オレの手を両手で握り、包み込むように胸に抱くオリヴィエラ。そんな彼女を抱き寄せ、頭をポンポンとあやすように叩く。しばらくそうしていると、落ち着いたオリヴィエラが顔をあげた。
「申し訳ありませんでした、ご主人様。お休みのお邪魔をしてしまい――」
「いいよ、気にするな」
手を離され、少しだけ胸の柔らかさが名残惜しかったが、顔には出さず笑顔でもう一度だけ頭を撫でた。
「それより、オリヴィエラ」
「なんでございますか?」
「オリヴィエラって、ちょっと長くて言い難いからさ……う~ん、そうだな。…………オリ、いやリヴィエラ……リビー、うん。オリヴィエラの事、リビーって呼ぶことにしてもいい?」
一瞬呆けたような顔をしてから、オリヴィエラは笑顔を浮かべて「はい!」と返事をしてくれた。
「お! リビーの笑顔やっと見れた」
「…………私、そんなに無愛想だったでしょうか?」
顔を赤くしてから、窺うように聞いてくるリビーに思わず笑ってしまう。
「ひ、酷いです、ご主人様!」
「ゴメン、ゴメン。リビーが可愛かったから。許してくれ」
う~っと唸ってから、リビーは上目遣いでオレの方を見つめて、目を閉じた。
「え~っと、リビー?」
「お詫びの印をください」
目を閉じたまま唇を軽く突き出すようなリビーにキスをする。
さっきまでの会話でリビーも大分こちらに心を開いてくれたんだな、と嬉しく思いながらイチャイチャし始めた所――。

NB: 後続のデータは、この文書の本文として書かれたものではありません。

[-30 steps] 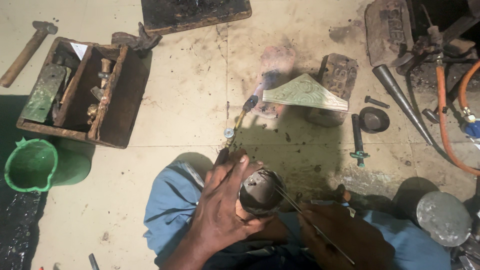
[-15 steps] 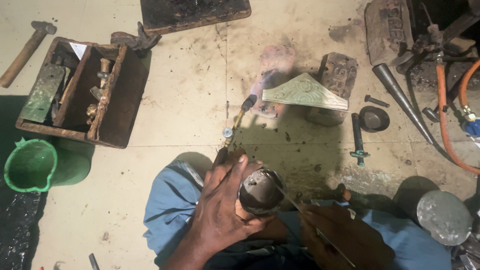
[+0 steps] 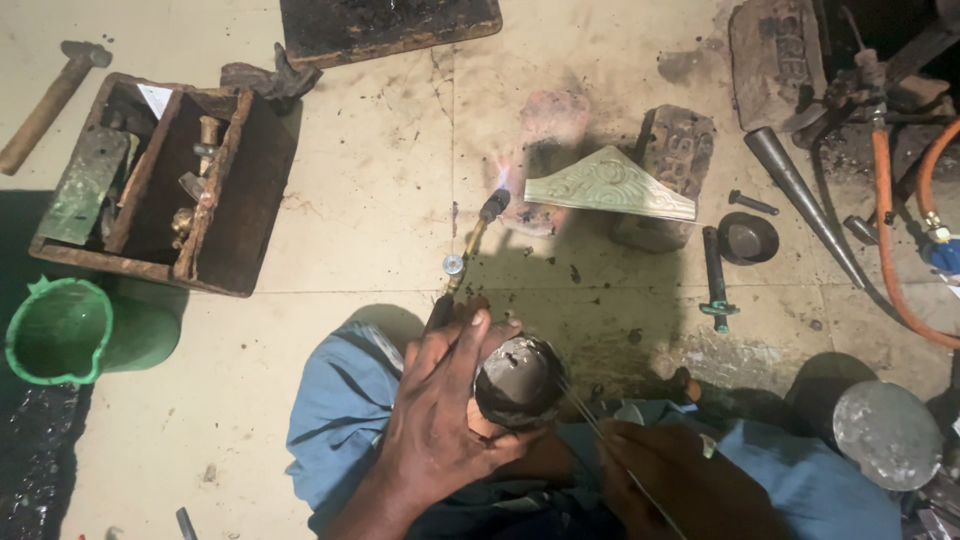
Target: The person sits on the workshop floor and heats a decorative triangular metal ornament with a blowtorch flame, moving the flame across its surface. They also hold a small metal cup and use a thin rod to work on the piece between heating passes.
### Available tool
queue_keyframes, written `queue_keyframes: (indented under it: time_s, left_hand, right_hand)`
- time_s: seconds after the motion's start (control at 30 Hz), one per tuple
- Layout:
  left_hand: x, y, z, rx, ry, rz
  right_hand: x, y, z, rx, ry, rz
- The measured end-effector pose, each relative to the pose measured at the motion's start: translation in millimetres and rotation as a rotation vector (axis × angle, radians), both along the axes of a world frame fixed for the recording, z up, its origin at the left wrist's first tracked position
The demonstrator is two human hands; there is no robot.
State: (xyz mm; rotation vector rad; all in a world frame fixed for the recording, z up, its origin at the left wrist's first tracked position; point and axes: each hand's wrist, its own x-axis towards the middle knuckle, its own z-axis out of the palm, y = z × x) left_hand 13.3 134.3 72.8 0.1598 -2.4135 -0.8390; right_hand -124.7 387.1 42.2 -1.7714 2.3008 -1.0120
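My left hand (image 3: 440,420) grips a brass gas torch (image 3: 470,250) whose lit tip points up and to the right. Its small flame (image 3: 503,180) burns at the left corner of a pale, ornate triangular metal piece (image 3: 610,185). That piece rests across two bricks (image 3: 680,140). A dark round pot (image 3: 520,380) sits against my left hand's fingers, over my blue-clad lap. My right hand (image 3: 680,480) pinches a thin metal rod (image 3: 600,435) that slants up towards the pot.
A wooden tool box (image 3: 240,200), a green jug (image 3: 60,330) and a hammer (image 3: 50,100) lie at the left. A dark board (image 3: 390,25) lies at the top. A steel cone (image 3: 800,190), small dark bowl (image 3: 748,238), orange hose (image 3: 890,250) and round metal disc (image 3: 885,435) are on the right.
The flame flickers at the triangular piece's corner. Both hands keep about the same place, and the right hand with its rod has shifted only slightly.
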Motion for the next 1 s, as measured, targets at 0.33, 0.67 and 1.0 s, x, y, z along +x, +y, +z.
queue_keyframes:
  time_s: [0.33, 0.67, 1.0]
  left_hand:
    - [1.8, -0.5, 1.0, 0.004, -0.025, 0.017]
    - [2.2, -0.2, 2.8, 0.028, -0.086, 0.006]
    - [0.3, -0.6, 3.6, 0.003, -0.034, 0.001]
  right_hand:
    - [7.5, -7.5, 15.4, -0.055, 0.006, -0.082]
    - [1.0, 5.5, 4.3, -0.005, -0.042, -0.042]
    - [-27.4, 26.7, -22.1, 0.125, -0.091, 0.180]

背筋が凍りついたような寒気を感じた。振り返ってみると、そこには可愛らしく頬を膨らませたリノと幽鬼の如く無表情のマイカが立っていた。……マイカさん、怖いっす。
「もうお休みになられたハズでは?」
「オリヴィエラばっかりずるいの」
「い、いや、これは……」
「私の事はリビーと呼んでください。ご主人様がくださった大切な名前です」
なんか浮気現場を発見された亭主みたいな心境になった所へ、リビーがさらに爆弾を落としてくれた。
「ご主人様?」
「なんでリビーばっかり……」
イヤイヤ、君達は別に呼び難い名前じゃないじゃん!
マイカとリノ、おまけにリビーまでがなぜか相手に回って、3人が許してくれるまで散々イチャイチャする破目になり、次の日は朝からヘロヘロで宿の親父に呆れられた。
その日の冒険者稼業は子供のお使いみたいな依頼しかこなすことができなかった。
家の事は明日でいいや……。
オリヴィエラっていちいち長いので、ニックネームにしました。